NASA tests astronaut ocean exit process for Orion crew capsule


NASA has a long and thorough safety certification process for
any vessels hoping to transport astronauts to space and back –
and its Orion crew capsule is no exception. The vehicle, which
is aiming to first launch with a crew aboard the Space Launch
System (SLS) heavy lift rocket sometime between 2021 and 2023,
underwent water exit testing (via Space) in the Gulf of Mexico, to see how it
would fare if astronauts ever have to let themselves out and
boat to safety after a Pacific Ocean splashdown.

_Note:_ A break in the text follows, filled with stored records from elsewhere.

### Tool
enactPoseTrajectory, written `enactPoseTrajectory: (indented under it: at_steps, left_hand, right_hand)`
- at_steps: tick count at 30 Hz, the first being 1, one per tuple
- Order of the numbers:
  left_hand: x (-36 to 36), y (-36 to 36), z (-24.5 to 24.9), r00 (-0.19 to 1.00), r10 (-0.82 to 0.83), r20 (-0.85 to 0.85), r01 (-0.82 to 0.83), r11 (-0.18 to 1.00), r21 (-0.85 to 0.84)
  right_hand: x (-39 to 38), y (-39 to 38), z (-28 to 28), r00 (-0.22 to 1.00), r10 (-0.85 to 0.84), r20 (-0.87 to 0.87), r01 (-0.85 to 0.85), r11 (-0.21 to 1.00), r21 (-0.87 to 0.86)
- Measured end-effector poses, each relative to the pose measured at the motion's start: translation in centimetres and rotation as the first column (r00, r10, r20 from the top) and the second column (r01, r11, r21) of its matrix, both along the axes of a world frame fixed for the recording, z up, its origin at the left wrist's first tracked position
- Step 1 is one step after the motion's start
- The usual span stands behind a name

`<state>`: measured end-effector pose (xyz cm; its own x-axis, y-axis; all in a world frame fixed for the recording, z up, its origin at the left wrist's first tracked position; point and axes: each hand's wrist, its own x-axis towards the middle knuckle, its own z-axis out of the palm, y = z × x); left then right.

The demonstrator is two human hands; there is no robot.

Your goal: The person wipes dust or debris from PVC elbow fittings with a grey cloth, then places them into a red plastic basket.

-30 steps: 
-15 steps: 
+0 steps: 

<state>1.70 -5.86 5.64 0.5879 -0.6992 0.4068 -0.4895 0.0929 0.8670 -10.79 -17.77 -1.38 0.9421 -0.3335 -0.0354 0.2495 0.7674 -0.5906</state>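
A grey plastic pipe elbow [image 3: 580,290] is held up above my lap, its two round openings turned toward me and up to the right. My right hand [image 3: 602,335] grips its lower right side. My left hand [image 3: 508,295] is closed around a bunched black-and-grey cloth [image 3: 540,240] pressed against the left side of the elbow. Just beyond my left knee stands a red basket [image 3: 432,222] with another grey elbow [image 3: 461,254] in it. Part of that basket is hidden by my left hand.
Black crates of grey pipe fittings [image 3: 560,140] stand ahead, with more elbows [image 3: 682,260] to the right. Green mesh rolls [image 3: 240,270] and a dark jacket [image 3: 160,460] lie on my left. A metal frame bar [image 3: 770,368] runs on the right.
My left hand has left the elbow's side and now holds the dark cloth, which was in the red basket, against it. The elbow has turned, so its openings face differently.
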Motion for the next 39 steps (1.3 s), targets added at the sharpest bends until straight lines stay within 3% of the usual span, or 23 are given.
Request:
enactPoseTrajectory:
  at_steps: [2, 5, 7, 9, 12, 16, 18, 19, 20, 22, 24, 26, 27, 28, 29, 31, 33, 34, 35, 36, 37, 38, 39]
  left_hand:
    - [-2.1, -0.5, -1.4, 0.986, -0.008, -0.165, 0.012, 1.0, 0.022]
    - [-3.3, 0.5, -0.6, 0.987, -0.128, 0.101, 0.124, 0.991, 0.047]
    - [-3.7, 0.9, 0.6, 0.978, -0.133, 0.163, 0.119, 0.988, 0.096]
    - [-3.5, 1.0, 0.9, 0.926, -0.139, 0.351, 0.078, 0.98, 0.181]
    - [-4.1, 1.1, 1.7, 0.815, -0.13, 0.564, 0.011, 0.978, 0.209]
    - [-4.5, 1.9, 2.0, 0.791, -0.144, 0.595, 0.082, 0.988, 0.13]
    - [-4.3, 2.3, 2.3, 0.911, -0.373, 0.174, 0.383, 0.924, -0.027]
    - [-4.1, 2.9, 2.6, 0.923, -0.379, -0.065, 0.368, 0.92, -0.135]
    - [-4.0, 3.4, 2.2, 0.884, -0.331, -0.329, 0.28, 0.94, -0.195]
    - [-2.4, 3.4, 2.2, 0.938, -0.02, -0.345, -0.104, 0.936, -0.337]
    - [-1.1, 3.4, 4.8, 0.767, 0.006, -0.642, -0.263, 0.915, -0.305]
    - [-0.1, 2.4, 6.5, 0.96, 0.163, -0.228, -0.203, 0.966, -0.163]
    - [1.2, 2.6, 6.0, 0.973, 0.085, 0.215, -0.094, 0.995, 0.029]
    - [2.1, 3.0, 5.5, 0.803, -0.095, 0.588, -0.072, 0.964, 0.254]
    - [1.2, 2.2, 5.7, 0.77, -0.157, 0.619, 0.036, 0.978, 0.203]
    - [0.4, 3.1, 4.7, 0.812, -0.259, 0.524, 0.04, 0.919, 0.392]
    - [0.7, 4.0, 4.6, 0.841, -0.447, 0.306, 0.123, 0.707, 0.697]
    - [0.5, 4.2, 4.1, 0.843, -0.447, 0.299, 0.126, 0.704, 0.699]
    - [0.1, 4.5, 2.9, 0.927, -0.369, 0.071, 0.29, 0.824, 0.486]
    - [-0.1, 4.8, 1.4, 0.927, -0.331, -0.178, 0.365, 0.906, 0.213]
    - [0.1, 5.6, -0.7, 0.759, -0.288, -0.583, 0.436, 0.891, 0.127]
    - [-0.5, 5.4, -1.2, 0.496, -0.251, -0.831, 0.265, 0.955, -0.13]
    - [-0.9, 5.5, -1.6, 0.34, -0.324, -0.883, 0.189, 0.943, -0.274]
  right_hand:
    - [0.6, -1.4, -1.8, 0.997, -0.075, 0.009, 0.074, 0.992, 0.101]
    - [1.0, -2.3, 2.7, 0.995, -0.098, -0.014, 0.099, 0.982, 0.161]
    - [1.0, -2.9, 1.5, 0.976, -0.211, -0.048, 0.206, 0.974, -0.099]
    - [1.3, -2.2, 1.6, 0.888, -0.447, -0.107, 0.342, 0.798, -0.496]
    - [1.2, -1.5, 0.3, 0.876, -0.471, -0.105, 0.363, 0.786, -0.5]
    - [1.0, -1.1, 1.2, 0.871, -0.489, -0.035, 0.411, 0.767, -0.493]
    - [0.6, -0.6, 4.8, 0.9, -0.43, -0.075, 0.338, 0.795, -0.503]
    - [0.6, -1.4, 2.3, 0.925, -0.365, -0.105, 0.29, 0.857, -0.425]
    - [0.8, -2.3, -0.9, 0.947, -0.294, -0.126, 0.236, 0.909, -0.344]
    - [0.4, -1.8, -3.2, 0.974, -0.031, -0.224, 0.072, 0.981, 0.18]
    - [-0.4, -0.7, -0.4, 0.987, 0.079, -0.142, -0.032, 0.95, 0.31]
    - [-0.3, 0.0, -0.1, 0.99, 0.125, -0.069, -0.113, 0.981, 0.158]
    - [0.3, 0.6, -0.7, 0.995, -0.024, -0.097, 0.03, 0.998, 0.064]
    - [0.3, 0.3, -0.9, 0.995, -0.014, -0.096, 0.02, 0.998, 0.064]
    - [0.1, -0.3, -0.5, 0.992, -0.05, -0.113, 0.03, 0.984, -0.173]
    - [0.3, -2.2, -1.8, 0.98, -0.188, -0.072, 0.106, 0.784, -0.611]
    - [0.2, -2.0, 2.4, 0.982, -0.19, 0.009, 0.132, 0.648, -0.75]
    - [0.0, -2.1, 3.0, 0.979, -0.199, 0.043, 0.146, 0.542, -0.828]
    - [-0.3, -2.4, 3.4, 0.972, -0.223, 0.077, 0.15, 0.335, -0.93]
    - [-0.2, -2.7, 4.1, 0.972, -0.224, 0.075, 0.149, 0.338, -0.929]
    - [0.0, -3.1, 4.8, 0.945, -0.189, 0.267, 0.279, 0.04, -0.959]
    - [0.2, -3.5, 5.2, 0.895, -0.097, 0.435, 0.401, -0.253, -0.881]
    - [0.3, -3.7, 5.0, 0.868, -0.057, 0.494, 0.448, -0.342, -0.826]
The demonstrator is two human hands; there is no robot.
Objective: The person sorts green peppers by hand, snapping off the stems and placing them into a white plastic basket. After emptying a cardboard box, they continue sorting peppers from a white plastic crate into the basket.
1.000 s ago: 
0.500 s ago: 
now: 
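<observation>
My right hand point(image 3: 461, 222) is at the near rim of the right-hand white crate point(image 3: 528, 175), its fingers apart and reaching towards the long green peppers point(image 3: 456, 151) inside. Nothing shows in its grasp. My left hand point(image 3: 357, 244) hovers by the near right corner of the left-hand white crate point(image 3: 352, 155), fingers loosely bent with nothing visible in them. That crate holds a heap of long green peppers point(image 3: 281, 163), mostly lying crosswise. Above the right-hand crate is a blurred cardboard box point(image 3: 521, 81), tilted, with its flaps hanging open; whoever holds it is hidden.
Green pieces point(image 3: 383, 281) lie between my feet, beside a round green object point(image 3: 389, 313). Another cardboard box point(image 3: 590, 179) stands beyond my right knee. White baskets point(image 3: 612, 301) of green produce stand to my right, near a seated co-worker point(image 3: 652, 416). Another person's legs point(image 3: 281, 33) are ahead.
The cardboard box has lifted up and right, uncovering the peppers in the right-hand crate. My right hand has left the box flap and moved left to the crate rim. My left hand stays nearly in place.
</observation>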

The NASA test took place on July 11, and involved shipping the
Orion capsule out into the Gulf on board a U.S. Coast Guard
ship, where it was placed in the water. Astronauts then suited
up and shipped out on a dinghy to climb into the capsule, where
they recreated the emergency egress procedures that they’d
actually have to run through should the capsule ever wind up in
the Pacific Ocean.

Astronauts making their way out of the capsule and jetting away
via their own inflatable, bright orange safety raft isn’t the
preferred course of egress – once the Orion sets down in the
Pacific as intended, standard operating procedure would have an
Earth-based recovery team head out to retrieve the astronauts
on board, which is better for all involved because those inside
the capsule are likely to be feeling the ill effects of
prolonged stays in space, which include muscle loss, for
example.

But in case they can’t be reached within 24 hours for some
reason (the time the Orion is designed to sustain them for) or
they need to get away quicker, there are exit procedures in
place that let the astronauts handle the whole process
themselves – even with reduced capabilities.

Other crew craft are also running through the safety checklist
NASA requires prior to crew launches, including the ULA and
their CST-100 Starliner, which
recently demonstrated the emergency egress system
it’s
designed for pre-launch operations when the craft is loaded
aboard an Atlas V rocket.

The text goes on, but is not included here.